BEGIN Provided entries
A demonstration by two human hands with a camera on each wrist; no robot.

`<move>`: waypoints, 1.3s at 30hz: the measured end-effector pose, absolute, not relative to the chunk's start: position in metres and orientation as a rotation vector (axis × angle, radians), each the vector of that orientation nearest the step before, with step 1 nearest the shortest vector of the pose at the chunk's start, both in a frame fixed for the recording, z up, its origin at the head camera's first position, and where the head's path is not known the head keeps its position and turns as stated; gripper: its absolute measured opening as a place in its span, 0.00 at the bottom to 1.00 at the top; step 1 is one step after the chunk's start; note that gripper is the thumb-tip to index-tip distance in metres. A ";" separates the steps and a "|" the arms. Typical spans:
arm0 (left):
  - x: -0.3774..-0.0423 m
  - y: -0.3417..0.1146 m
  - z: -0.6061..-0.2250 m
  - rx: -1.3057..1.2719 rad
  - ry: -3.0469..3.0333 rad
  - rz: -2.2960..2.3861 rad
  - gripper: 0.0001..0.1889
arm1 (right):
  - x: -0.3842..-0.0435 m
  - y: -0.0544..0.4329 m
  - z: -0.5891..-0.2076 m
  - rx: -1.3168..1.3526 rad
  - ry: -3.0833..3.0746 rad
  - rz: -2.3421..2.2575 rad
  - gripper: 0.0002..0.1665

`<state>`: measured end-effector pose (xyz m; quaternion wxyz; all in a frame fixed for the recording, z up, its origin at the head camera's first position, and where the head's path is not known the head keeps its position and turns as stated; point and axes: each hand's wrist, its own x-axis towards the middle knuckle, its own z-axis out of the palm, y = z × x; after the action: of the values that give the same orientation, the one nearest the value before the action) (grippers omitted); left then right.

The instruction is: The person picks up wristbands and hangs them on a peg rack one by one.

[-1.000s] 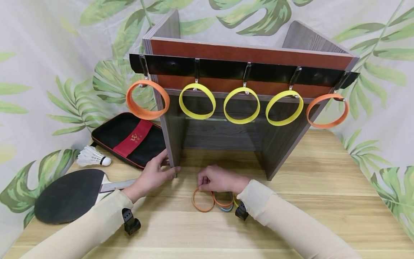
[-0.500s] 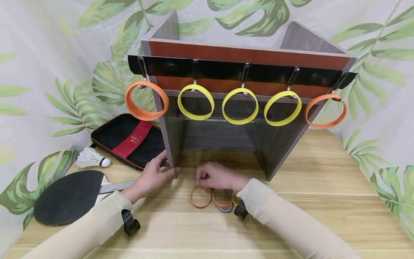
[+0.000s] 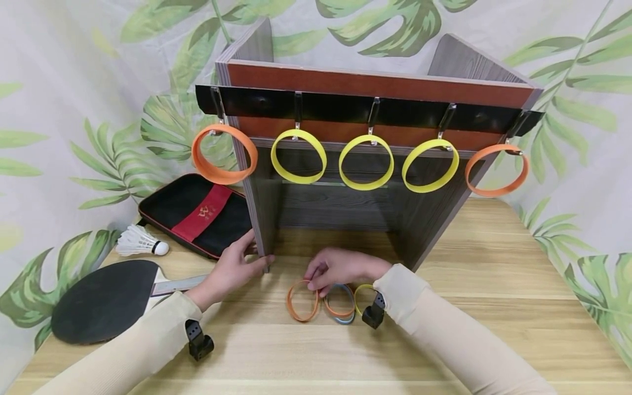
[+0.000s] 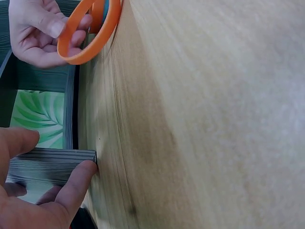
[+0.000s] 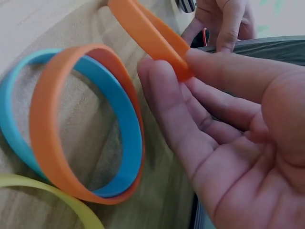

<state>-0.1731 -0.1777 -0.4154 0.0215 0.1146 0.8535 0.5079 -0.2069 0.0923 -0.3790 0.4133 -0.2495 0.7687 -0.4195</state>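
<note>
My left hand [image 3: 232,271] grips the lower front edge of the wooden stand's left side panel [image 4: 52,164], thumb on one face and fingers on the other. Between thumb and fingertips, my right hand [image 3: 343,269] pinches an orange wristband [image 5: 147,36], tilted up in front of the stand. Beside that hand, another orange wristband [image 5: 45,119] overlaps a blue wristband [image 5: 128,138] on the table. A yellow wristband [image 5: 71,200] lies next to them, partly hidden in the head view by the right wrist's camera.
Across the stand's front runs a black strip [image 3: 336,107] with several hooks, each bearing an orange or yellow wristband [image 3: 365,186]. To the left lie a black-and-red case [image 3: 170,203], a shuttlecock [image 3: 138,241] and a table tennis bat [image 3: 103,302]. A leaf-patterned cloth hangs behind.
My right hand has shifted slightly right and turned, and the orange wristband it pinches is tilted up more. More of the loose bands shows. My left hand stays on the panel.
</note>
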 end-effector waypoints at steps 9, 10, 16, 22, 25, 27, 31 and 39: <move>-0.172 -0.176 -0.413 0.382 2.635 1.613 0.35 | -0.202 0.096 -0.371 -0.645 1.858 -1.213 0.16; -0.171 -0.176 -0.414 0.388 2.634 1.617 0.35 | -0.200 0.096 -0.368 -0.656 1.863 -1.228 0.17; -0.170 -0.176 -0.417 0.429 2.667 1.608 0.32 | -0.184 0.093 -0.344 -0.772 1.893 -1.366 0.14; -0.170 -0.176 -0.413 0.472 2.695 1.611 0.27 | -0.165 0.088 -0.311 -0.909 1.902 -1.542 0.12; -0.170 -0.176 -0.412 0.464 2.703 1.592 0.27 | -0.156 0.086 -0.295 -0.971 1.898 -1.626 0.13; -0.169 -0.176 -0.412 0.461 2.703 1.581 0.28 | -0.151 0.085 -0.287 -1.007 1.903 -1.681 0.14; -0.169 -0.175 -0.411 0.429 2.684 1.569 0.30 | -0.143 0.084 -0.271 -1.059 1.903 -1.815 0.14; -0.169 -0.174 -0.410 0.379 2.652 1.590 0.32 | -0.136 0.085 -0.237 -1.129 1.945 -2.033 0.12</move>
<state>-0.1686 -0.1740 -0.4098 0.0130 0.1215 0.8513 0.5103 -0.1363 0.0855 -0.2372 0.0548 -0.3718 0.6406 -0.6697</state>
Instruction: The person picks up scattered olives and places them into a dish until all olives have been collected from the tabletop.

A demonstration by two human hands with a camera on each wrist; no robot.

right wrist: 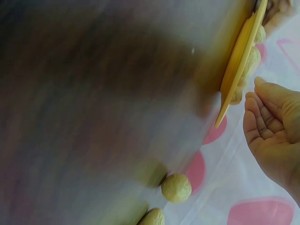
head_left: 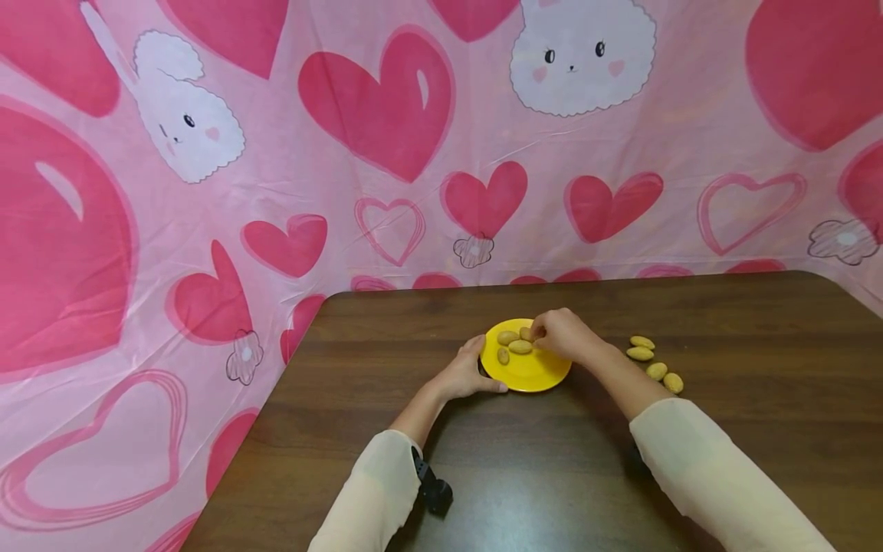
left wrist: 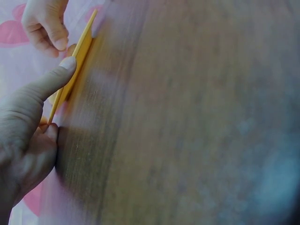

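Note:
A round yellow plate [head_left: 527, 376] lies on the table, holding several small tan oval pieces [head_left: 520, 347] that look like little potatoes or nuts. Its left rim is gripped by my left hand [head_left: 464, 373]; in the left wrist view the thumb [left wrist: 61, 72] lies over the edge, with fingers below. Over the plate's right side is my right hand [head_left: 562, 333], fingertips close beside the pieces. The right wrist view shows this right hand [right wrist: 276, 126] with loosely bent fingers, nothing visible between them and the thumb.
Several more tan oval pieces [head_left: 657, 371] lie on the brown wooden table [head_left: 552, 475], right of the plate by the right forearm. A pink heart-patterned cloth [head_left: 414, 115] hangs behind the table's far edge. A black wrist camera [head_left: 434, 491] sits below the left sleeve.

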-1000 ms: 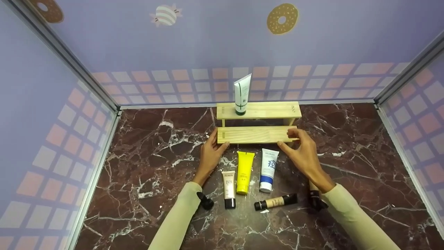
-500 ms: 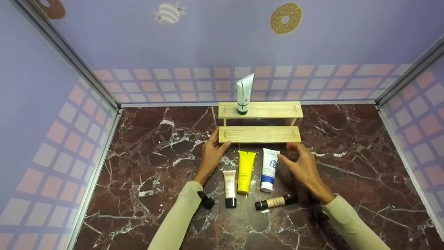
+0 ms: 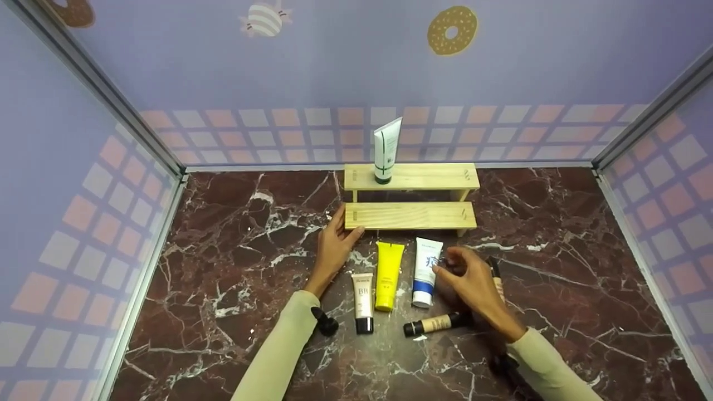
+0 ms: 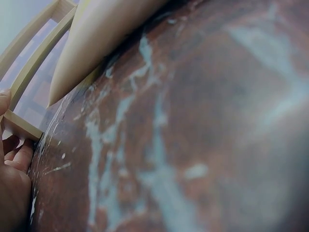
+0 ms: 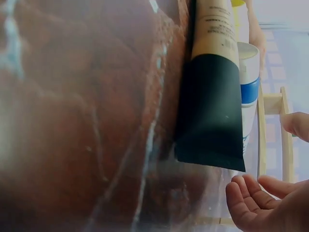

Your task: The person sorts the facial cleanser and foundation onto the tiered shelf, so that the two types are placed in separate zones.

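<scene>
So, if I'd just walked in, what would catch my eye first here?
Probably the bright yellow tube, lying on the dark marbled tabletop in front of a two-step wooden stand. Next, the white tube standing alone on the stand's upper step, left of its middle. Then the left hand gripping the left end of the lower step, and the right hand beside the white-and-blue tube.

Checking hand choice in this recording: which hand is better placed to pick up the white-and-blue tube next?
Probably the right hand: it is right beside the white-and-blue tube and holds nothing. The left hand grips the left end of the wooden shelf.
</scene>
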The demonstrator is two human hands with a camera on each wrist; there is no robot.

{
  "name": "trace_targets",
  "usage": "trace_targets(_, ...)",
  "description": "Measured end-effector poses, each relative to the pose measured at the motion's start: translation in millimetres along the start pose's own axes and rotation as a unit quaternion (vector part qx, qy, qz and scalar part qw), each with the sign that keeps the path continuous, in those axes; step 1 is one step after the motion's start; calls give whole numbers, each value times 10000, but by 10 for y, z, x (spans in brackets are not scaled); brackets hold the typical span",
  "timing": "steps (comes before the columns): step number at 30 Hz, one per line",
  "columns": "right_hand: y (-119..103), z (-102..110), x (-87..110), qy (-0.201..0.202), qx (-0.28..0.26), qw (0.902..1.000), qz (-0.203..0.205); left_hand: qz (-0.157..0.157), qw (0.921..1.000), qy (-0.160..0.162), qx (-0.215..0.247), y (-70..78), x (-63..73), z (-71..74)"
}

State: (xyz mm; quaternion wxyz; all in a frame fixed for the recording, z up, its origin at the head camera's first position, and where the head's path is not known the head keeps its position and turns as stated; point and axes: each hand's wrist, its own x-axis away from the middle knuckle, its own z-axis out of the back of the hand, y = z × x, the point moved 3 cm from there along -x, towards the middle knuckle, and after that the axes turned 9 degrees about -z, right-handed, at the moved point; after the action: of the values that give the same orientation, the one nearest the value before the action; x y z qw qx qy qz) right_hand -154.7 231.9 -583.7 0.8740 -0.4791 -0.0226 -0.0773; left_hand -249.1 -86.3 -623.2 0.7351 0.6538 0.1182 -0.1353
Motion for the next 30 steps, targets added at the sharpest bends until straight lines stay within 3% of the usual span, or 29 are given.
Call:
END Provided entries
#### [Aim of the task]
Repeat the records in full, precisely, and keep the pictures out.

#### [Finished exercise]
A demonstration by two human hands with a camera on each wrist; no robot.

`<move>`: waypoints, 1.3s at 30hz: the measured end-effector pose, absolute, not relative to the chunk's start: position in metres and orientation as a rotation vector (axis × angle, radians), each the vector of that orientation nearest the step before, with step 1 nearest the shortest vector of the pose at the chunk's start, both in a frame fixed for the recording, z up, its origin at the head camera's first position, and where the head's path is not known the head keeps its position and turns as stated; gripper: its absolute measured opening as a place in its span, 0.00 at the bottom to 1.00 at the top; step 1 is one step after the chunk's start; note that gripper is the thumb-tip to index-tip distance in metres. A ";" separates the steps and a "|" the arms. Typical spans:
arm0 (left):
  - x: -0.3774..-0.0423 m
  - y: -0.3417..0.1146 m
  - z: -0.6061..-0.2250 m
  - rx: -1.3057..1.2719 rad
  - ry: -3.0469..3.0333 rad
  - rz: -2.2960..2.3861 rad
  - gripper: 0.0001..0.1889
arm1 (right):
  - x: -0.3842..-0.0435 m
  - y: -0.0544..0.4329 m
  - z: -0.5891..-0.2076 m
  - rx: -1.3168..1.3526 rad
  - ry: -3.0833..3.0746 rad
  - rz: -2.3421..2.2575 rad
  - gripper: 0.0002..0.1665

`<state>`: measured end-effector pose (xyz m; quaternion wxyz; all in a frame fixed for the recording, z up, its origin at the head camera's first position, and where the head's path is not known the head keeps its position and turns as stated; point and axes: each hand's wrist, its own x-axis towards the middle knuckle, its own z-axis out of the palm, y = z × x; after the action: of the values that give the same orientation, the one nearest the value before the action) (grippers omitted); left then right.

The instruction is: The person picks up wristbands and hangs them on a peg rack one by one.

[-1.000s] 
[-0.500s] 
[+0.000s] 
[+0.000s] 
[+0.000s] 

<state>-0.1731 -0.1777 -0.4154 0.0215 0.1146 0.8535 0.5079 -0.2069 0.0923 -0.3790 0.4133 -0.2495 0.7687 -0.4195</state>
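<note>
My left hand [image 3: 232,271] grips the lower front edge of the wooden stand's left side panel [image 4: 52,164], thumb on one face and fingers on the other. Between thumb and fingertips, my right hand [image 3: 343,269] pinches an orange wristband [image 5: 147,36], tilted up in front of the stand. Beside that hand, another orange wristband [image 5: 45,119] overlaps a blue wristband [image 5: 128,138] on the table. A yellow wristband [image 5: 71,200] lies next to them, partly hidden in the head view by the right wrist's camera.
Across the stand's front runs a black strip [image 3: 336,107] with several hooks, each bearing an orange or yellow wristband [image 3: 365,186]. To the left lie a black-and-red case [image 3: 170,203], a shuttlecock [image 3: 138,241] and a table tennis bat [image 3: 103,302]. A leaf-patterned cloth hangs behind.
My right hand has shifted slightly right and turned, and the orange wristband it pinches is tilted up more. More of the loose bands shows. My left hand stays on the panel.
</note>
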 end-effector waypoints at steps 9, 10, 16, 22, 25, 27, 31 and 39: <move>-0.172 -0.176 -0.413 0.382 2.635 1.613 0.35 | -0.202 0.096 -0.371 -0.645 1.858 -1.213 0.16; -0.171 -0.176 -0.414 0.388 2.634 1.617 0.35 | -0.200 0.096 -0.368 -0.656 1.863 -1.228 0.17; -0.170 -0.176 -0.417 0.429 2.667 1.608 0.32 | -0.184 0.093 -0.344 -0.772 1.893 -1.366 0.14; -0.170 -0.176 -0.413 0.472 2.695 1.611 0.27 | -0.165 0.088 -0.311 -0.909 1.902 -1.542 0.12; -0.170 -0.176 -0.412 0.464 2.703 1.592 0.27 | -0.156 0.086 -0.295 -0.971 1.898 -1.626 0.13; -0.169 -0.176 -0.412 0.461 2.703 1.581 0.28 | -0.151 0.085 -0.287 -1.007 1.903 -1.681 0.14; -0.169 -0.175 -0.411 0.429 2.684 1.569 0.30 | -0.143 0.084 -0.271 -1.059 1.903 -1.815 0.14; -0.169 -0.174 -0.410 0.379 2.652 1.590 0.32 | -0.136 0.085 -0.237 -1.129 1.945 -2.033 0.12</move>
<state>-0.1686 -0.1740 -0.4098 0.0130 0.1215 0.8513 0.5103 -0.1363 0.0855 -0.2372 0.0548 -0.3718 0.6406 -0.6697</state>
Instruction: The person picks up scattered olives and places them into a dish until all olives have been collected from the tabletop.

A demonstration by two human hands with a camera on each wrist; no robot.

right wrist: 
head_left: 
left wrist: 

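Note:
A round yellow plate [head_left: 527, 376] lies on the table, holding several small tan oval pieces [head_left: 520, 347] that look like little potatoes or nuts. Its left rim is gripped by my left hand [head_left: 464, 373]; in the left wrist view the thumb [left wrist: 61, 72] lies over the edge, with fingers below. Over the plate's right side is my right hand [head_left: 562, 333], fingertips close beside the pieces. The right wrist view shows this right hand [right wrist: 276, 126] with loosely bent fingers, nothing visible between them and the thumb.
Several more tan oval pieces [head_left: 657, 371] lie on the brown wooden table [head_left: 552, 475], right of the plate by the right forearm. A pink heart-patterned cloth [head_left: 414, 115] hangs behind the table's far edge. A black wrist camera [head_left: 434, 491] sits below the left sleeve.
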
-1000 ms: 
-500 ms: 
+0 ms: 
+0 ms: 
+0 ms: 

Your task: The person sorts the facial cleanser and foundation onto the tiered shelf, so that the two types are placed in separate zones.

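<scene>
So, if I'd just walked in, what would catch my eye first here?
Probably the bright yellow tube, lying on the dark marbled tabletop in front of a two-step wooden stand. Next, the white tube standing alone on the stand's upper step, left of its middle. Then the left hand gripping the left end of the lower step, and the right hand beside the white-and-blue tube.

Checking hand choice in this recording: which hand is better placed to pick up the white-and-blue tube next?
Probably the right hand: it is right beside the white-and-blue tube and holds nothing. The left hand grips the left end of the wooden shelf.
</scene>
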The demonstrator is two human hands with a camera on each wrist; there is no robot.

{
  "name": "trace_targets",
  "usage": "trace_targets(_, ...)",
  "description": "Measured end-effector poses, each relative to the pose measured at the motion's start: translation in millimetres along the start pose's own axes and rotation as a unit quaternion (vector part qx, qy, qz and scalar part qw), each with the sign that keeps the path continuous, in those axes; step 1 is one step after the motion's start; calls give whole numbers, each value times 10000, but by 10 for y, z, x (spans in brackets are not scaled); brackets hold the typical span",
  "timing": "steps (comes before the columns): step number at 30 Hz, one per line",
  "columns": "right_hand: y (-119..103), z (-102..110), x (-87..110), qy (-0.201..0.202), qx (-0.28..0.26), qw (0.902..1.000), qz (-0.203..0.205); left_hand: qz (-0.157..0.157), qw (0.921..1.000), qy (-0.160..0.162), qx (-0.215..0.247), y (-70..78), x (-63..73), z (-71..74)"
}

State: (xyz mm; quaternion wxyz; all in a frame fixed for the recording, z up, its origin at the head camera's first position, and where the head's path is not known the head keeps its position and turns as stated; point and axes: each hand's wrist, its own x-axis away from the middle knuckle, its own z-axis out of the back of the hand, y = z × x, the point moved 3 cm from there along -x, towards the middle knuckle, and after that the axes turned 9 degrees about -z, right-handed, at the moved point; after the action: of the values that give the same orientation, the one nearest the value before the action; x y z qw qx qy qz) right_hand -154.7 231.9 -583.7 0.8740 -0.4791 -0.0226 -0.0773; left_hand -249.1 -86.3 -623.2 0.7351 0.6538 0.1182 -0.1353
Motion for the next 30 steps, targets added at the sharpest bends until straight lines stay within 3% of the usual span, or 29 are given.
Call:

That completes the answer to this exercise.